If EMC doesn't find any <category> tags for a post in the RSS feed it is classified as uncategorized. These and any <category> 'uncategorized' from the feed are omitted from search results. (It should always be borne in mind that some bloggers never use any kind of category or tag at all.)

This will not be a 'real time' search, although EMC updates content every few hours so it's never very far behind events.

The search is at present quite basic and limited. I plan to add a number of more sophisticated features in the future including the ability to filter by blog tags and by dates. I may also introduce RSS feeds for search queries at some point.

Constructing Search Query URLs

If you'd like to use an event tag, it's possible to work out in advance what the URL will be, without needing to visit EMC and run the search manually (though you might be advised to check it works!). But you'll need to use URL encoding as appropriate for any spaces or punctuation in the tag (so it might be a good idea to avoid them).

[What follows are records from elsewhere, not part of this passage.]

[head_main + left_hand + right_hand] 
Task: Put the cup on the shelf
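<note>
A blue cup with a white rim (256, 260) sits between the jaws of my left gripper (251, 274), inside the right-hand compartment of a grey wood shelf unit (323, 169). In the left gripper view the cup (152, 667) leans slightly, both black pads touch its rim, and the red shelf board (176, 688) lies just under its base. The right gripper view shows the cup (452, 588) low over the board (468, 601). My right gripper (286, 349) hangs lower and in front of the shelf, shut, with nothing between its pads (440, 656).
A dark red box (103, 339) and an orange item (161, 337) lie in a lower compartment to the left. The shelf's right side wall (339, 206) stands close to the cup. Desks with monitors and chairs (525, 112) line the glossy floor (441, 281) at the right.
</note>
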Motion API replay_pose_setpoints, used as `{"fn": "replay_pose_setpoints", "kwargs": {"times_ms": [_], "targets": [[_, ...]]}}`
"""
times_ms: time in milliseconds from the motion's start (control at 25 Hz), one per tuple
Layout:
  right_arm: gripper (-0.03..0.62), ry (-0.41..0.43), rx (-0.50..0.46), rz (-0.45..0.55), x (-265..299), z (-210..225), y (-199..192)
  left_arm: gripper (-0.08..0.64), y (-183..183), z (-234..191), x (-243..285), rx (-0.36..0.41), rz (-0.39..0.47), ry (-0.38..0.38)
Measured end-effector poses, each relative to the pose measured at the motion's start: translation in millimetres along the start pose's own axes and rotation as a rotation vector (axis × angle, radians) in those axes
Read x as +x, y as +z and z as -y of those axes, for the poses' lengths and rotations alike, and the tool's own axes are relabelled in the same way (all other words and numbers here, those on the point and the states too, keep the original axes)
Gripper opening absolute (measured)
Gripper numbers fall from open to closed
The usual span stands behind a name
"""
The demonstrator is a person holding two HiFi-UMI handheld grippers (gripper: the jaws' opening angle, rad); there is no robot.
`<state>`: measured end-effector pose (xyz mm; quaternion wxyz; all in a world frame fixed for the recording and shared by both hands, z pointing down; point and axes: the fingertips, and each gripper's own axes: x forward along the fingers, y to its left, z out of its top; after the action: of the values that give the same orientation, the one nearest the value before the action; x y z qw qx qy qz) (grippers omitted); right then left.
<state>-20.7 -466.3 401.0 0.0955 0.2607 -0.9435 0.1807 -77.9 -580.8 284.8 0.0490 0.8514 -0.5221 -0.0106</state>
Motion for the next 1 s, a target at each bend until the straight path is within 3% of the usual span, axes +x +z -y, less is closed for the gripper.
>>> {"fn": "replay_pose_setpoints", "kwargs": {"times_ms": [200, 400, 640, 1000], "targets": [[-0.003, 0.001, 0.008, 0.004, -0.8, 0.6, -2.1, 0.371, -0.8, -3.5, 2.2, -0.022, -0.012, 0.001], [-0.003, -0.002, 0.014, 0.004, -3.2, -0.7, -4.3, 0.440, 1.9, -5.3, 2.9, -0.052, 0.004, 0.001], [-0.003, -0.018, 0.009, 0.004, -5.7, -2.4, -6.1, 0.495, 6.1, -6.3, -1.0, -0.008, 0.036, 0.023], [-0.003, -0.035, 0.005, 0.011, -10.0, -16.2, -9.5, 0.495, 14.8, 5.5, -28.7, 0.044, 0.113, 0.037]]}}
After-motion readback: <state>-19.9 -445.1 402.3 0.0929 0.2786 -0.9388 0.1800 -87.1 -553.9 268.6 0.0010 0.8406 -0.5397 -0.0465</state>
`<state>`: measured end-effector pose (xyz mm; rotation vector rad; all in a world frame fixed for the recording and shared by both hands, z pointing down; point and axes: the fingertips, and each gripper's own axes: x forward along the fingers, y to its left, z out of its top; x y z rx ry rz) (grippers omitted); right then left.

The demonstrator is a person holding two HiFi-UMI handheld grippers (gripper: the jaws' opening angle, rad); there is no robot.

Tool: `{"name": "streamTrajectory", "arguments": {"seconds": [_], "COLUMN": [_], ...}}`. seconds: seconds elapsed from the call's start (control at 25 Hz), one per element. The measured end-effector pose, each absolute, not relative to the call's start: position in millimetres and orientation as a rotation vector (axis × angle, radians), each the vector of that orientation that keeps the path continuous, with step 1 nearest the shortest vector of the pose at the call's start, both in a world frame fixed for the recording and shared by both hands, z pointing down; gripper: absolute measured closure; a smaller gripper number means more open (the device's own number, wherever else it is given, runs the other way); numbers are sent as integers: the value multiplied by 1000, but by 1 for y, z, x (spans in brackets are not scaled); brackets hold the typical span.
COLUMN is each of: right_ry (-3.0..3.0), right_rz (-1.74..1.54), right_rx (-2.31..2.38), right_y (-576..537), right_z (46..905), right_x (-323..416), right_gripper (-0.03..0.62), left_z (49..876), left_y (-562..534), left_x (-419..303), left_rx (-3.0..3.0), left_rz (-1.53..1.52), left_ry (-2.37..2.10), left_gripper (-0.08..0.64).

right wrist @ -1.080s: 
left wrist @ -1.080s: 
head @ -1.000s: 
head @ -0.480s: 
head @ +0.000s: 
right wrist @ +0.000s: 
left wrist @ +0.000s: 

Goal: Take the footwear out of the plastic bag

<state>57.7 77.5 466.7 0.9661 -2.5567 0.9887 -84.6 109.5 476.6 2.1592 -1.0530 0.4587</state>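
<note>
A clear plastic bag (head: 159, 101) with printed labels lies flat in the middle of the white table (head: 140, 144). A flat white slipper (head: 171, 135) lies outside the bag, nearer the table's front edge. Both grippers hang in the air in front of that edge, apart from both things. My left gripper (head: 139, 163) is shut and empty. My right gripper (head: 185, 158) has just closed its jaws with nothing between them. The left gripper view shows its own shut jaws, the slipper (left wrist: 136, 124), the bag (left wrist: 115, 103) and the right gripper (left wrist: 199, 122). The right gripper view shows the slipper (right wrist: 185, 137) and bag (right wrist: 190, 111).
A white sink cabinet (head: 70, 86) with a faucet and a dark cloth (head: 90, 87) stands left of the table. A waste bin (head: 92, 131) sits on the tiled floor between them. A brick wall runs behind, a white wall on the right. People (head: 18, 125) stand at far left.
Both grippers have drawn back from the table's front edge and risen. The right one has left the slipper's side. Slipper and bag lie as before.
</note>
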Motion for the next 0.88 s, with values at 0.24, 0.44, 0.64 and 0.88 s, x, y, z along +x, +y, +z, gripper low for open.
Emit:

This is the basic structure:

http://emc.historycarnival.org/searchcat?s={search term or phrase}

For example, the URL for a simple search for categories containing London:

http://emc.historycarnival.org/searchcat?s=london

The URL for a search for the exact category Gunpowder Plot:

http://emc.historycarnival.org/searchcat?s=Gunpowder%20Plot&exact=on

In this more complex URL, %20 is the URL encoding for a space between words and &exact=on adds the exact category requirement.

I'll do my best to ensure that the basic URL construction (searchcat?s=...) is stable and persistent as long as the site is around.